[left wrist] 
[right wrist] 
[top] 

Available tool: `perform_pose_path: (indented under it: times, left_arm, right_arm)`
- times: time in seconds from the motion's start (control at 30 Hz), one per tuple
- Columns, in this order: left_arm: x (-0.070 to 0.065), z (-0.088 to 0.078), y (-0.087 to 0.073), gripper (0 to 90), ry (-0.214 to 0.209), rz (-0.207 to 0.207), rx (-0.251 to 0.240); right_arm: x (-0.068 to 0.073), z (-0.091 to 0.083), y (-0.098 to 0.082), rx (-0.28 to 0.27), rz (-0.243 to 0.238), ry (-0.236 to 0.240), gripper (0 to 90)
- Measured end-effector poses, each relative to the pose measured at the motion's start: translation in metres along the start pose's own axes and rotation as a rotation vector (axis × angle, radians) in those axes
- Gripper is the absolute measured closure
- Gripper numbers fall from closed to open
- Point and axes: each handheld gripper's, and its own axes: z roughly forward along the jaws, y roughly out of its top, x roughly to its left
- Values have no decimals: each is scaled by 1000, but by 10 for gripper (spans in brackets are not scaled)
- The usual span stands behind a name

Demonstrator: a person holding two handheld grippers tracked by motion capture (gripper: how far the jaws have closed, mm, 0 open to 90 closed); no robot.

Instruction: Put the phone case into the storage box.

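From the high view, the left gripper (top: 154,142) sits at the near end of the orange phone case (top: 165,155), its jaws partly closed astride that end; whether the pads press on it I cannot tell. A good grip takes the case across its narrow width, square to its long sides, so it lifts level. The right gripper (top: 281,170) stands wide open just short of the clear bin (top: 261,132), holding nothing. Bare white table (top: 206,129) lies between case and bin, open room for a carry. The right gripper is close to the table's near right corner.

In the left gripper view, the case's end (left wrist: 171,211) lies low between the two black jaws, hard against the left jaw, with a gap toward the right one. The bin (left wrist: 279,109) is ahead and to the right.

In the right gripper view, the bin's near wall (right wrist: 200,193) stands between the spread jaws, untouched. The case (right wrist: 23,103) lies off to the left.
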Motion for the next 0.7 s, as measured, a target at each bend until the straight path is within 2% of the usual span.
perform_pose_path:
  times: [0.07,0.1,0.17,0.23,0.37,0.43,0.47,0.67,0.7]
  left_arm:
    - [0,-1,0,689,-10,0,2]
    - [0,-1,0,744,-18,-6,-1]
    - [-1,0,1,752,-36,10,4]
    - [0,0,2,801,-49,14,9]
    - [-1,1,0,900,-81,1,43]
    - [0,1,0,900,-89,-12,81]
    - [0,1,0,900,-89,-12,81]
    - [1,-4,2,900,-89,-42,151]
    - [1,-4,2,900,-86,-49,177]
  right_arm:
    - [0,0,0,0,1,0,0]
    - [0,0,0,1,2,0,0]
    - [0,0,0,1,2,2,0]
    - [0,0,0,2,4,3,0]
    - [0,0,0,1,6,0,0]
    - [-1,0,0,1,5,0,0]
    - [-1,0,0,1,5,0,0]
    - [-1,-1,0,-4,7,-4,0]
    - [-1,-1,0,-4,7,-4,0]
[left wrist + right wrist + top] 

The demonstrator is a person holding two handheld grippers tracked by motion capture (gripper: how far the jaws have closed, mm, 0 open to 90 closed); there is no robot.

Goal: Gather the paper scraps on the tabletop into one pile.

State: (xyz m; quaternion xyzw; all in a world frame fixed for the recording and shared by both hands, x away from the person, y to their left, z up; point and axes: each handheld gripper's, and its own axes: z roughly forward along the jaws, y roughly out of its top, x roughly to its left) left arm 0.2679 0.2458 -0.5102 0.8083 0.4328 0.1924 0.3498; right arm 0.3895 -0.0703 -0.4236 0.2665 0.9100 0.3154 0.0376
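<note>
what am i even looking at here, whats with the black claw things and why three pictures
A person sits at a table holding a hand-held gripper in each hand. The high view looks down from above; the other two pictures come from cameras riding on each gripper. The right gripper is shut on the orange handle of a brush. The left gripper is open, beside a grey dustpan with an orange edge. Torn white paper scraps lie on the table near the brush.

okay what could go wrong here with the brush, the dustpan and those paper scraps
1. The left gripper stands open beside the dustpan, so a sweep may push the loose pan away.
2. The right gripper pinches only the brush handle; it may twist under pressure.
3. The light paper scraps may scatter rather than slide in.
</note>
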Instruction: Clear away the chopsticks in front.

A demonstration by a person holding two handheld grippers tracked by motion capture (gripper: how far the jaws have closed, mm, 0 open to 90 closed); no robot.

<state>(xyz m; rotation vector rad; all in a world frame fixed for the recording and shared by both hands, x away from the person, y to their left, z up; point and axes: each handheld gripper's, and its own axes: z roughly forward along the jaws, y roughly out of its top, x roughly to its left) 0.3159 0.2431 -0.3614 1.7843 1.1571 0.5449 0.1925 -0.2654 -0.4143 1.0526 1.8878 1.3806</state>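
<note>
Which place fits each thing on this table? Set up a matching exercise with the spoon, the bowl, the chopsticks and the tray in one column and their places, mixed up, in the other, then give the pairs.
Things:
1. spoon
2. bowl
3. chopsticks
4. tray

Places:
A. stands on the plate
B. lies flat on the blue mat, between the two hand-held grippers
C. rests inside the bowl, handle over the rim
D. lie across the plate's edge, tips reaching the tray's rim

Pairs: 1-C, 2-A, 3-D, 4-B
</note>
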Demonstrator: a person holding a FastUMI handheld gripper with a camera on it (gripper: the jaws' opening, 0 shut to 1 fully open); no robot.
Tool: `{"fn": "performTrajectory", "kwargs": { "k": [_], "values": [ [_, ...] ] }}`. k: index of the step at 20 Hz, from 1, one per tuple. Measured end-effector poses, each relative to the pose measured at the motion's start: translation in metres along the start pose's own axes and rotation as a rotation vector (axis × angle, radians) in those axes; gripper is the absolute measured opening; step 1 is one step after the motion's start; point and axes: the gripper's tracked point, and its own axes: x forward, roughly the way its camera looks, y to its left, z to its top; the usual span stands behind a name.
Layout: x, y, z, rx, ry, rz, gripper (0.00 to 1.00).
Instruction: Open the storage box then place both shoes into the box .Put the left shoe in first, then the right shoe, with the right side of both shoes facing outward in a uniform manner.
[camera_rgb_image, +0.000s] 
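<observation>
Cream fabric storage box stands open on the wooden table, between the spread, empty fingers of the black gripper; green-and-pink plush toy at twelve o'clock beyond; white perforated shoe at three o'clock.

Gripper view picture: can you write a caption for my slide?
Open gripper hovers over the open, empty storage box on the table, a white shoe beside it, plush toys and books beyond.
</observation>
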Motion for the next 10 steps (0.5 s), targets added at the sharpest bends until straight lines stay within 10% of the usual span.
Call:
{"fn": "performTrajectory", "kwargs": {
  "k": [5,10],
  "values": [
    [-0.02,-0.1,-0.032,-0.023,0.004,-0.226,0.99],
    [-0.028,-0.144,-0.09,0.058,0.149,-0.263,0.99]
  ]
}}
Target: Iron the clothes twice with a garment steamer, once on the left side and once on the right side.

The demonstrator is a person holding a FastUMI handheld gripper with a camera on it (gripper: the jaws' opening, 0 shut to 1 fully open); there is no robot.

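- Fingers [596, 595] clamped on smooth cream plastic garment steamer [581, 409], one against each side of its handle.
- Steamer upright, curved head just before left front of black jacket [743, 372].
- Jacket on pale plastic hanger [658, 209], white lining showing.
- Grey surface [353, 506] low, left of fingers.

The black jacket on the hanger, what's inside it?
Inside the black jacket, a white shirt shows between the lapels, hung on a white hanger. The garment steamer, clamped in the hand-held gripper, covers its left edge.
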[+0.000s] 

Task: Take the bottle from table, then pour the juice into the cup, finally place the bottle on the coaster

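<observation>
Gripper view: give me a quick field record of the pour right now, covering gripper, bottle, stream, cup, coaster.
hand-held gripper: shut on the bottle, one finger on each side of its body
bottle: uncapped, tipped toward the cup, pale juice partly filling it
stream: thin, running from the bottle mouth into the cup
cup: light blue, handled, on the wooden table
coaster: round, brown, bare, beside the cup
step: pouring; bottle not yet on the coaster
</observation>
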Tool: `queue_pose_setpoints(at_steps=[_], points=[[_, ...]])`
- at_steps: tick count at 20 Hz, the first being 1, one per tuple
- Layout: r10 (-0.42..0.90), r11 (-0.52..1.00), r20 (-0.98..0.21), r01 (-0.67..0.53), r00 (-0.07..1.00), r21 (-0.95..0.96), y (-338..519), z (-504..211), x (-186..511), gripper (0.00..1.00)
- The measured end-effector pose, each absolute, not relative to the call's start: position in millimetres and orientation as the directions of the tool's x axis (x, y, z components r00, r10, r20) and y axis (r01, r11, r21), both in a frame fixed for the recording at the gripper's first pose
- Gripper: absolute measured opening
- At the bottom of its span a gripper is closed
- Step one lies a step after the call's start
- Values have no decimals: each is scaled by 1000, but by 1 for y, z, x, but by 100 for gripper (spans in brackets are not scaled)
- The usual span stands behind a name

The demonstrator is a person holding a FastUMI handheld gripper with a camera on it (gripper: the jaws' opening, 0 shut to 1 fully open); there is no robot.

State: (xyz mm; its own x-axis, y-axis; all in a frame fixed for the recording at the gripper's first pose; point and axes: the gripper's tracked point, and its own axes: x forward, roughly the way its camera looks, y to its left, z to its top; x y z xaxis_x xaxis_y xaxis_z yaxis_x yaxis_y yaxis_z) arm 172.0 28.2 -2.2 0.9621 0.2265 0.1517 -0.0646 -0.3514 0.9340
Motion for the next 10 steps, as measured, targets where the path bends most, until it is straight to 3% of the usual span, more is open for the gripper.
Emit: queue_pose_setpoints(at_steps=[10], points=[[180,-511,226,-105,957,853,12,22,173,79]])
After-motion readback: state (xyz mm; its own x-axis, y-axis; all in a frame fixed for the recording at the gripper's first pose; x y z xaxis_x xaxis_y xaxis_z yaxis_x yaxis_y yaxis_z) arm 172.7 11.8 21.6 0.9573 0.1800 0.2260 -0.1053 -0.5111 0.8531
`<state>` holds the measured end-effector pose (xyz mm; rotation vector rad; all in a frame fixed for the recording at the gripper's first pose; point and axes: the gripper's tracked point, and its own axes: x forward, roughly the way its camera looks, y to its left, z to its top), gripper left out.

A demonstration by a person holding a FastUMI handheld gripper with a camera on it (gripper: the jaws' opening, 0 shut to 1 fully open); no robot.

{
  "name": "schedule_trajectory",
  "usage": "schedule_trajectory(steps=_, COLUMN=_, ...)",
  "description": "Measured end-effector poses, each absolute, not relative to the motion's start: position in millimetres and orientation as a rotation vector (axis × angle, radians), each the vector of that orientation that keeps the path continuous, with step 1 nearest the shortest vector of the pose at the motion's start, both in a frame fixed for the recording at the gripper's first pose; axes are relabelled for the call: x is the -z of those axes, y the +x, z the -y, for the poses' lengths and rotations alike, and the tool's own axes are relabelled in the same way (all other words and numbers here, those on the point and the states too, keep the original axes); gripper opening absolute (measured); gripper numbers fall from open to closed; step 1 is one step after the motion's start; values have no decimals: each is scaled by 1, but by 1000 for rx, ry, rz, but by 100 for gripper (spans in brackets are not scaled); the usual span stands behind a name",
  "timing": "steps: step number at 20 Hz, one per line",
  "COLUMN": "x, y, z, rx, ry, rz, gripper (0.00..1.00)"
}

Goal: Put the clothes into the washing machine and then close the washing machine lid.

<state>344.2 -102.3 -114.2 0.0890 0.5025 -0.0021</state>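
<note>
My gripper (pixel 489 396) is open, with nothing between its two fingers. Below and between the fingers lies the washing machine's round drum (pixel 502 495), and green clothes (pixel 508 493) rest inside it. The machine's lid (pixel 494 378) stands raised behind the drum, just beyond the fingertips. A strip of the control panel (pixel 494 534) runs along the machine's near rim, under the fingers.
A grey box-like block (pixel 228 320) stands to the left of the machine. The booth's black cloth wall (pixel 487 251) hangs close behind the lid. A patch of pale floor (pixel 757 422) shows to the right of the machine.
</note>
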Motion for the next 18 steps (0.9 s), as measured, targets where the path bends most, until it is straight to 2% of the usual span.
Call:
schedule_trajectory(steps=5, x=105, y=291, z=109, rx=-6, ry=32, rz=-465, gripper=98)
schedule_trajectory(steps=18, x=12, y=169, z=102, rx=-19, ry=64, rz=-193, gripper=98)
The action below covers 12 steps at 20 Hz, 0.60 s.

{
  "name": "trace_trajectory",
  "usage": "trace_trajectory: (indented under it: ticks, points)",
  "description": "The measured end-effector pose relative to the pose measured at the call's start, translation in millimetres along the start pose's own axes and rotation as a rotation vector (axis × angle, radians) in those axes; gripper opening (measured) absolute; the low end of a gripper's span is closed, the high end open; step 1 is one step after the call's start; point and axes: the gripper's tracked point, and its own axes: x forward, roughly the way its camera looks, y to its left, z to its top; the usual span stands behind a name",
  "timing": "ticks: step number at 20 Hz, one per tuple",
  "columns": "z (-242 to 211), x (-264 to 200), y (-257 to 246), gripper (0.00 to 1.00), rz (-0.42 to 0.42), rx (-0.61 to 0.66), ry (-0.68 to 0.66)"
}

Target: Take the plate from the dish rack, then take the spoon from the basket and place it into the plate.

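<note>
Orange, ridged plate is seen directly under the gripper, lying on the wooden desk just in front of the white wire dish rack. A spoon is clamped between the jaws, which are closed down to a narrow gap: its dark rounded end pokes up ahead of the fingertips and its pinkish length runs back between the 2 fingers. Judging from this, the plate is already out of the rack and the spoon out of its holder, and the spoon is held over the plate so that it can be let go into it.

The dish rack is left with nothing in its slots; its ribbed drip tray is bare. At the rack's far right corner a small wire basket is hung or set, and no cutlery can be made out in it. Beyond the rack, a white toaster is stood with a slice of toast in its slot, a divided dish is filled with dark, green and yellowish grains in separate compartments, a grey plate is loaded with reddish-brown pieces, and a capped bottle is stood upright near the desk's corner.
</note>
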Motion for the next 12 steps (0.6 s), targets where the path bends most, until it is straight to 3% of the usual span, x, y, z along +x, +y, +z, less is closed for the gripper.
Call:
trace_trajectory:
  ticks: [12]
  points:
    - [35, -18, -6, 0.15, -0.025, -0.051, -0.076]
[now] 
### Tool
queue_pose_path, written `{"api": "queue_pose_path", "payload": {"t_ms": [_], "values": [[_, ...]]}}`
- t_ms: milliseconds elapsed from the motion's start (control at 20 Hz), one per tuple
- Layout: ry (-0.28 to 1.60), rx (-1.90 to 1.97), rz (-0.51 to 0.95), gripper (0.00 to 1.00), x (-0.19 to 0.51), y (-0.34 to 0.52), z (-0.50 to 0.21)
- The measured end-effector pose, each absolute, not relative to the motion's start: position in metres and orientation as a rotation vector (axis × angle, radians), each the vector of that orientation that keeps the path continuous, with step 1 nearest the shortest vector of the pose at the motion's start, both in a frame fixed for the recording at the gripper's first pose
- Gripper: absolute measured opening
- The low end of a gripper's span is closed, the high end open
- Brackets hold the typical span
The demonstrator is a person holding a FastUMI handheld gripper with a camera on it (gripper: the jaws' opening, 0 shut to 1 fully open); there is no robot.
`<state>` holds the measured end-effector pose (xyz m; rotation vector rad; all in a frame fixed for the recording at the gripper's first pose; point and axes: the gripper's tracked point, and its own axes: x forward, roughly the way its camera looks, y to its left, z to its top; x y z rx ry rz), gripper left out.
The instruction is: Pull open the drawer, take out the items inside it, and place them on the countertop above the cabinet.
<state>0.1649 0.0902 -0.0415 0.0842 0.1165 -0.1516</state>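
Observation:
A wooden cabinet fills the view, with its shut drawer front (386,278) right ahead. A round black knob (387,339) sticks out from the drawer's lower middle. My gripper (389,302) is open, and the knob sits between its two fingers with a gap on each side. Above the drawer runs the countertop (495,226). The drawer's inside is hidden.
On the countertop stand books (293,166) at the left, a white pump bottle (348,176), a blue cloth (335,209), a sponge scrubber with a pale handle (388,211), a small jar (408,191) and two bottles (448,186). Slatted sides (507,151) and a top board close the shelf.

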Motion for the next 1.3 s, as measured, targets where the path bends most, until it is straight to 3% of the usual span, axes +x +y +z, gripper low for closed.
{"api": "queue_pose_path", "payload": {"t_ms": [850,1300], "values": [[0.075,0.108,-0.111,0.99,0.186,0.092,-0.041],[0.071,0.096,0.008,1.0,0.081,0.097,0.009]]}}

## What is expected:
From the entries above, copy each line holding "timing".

## Response area:
  "timing": "steps: step number at 20 Hz, one per line",
  "timing": "ticks: step number at 20 Hz, one per tuple",

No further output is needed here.